Sur l’article 700 du Code de procédure civile
En application de l’article 700 du code de procédure civile, le juge condamne la partie tenue aux dépens ou qui perd son procès à payer :
1° A l’autre partie la somme qu’il détermine, au titre des frais exposés et non compris dans les dépens ;
2° Et, le cas échéant, à l’avocat du bénéficiaire de l’aide juridictionnelle partielle ou totale une somme au titre des honoraires et frais, non compris dans les dépens, que le bénéficiaire de l’aide aurait exposés s’il n’avait pas eu cette aide. Dans ce cas, il est procédé comme il est dit aux alinéas 3 et 4 de l’article 37 de la loi n° 91-647 du 10 juillet 1991.
Dans tous les cas, le juge tient compte de l’équité ou de la situation économique de la partie condamnée. Il peut, même d’office, pour des raisons tirées des mêmes considérations, dire qu’il n’y a pas lieu à ces condamnations. Néanmoins, s’il alloue une somme au titre du 2° du présent article, celle-ci ne peut être inférieure à la part contributive de l’État.

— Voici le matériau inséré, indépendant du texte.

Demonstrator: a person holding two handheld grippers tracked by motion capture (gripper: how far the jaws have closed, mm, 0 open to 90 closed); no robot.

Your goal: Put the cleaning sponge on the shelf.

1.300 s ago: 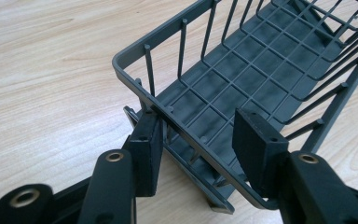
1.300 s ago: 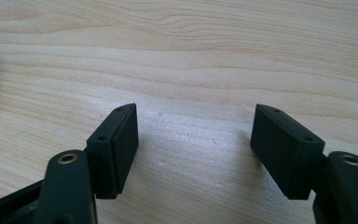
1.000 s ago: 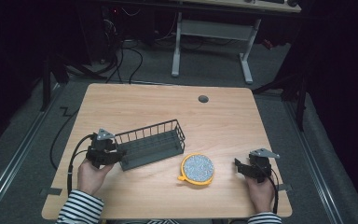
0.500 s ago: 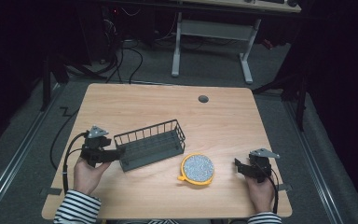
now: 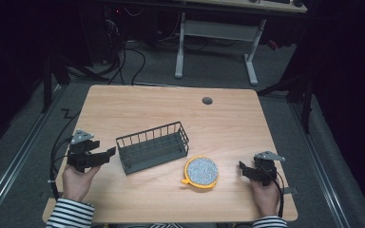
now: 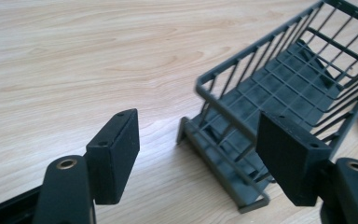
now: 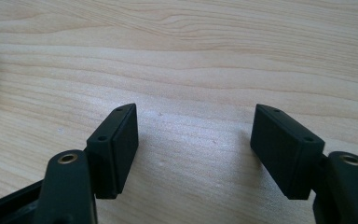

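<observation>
Left gripper (image 5: 105, 154) jaws spread, just been opening, nothing between them, just beside the near left end of the dark grey wire-mesh rectangular basket (image 5: 153, 147), which sits mid-table on the light wooden table (image 5: 228, 123). Round yellow-rimmed speckled-grey disc (image 5: 201, 171) lies right of basket. Right gripper (image 5: 243, 169) released, empty, near the disc.

Both sleeves (image 5: 70, 214) are striped black and white. The left gripper (image 5: 105, 154) and right gripper (image 5: 242, 168) are black, each topped by a grey three-cornered plate and trailing a black cable; brass-ringed screw holes mark the block-shaped jaws.
</observation>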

Condamnée aux dépens, Mme [B] [R] devra payer à la société VACANCEOLES VOYAGES la somme de 300,00 euros sur le fondement de l’article 700 du code de procédure civile.
Sur l’exécution provisoire
Aux termes de l’article 514 du code de procédure civile, les décisions de première instance sont de droit exécutoires à titre provisoire à moins que la loi ou la décision rendue n’en dispose autrement.
Il convient de rappeler que l’exécution provisoire est de droit.
PAR CES MOTIFS
Le Tribunal, statuant publiquement, par jugement contradictoire et en dernier ressort, par mise à disposition au greffe,
SE DÉCLARE INCOMPÉTENT pour statuer sur les demandes de Mme [B] [R] ;
DÉBOUTE la société VACANCEOLES VOYAGES du surplus de ses demandes ;
CONDAMNE Mme [B] [R] à payer à la société VACANCEOLES VOYAGES la somme de 300,00 euros sur le fondement de l’article 700 du code de procédure civile ;
CONDAMNE Mme [B] [R] aux entiers dépens de l’instance ;
RAPPELLE l’exécution provisoire de droit de la décision.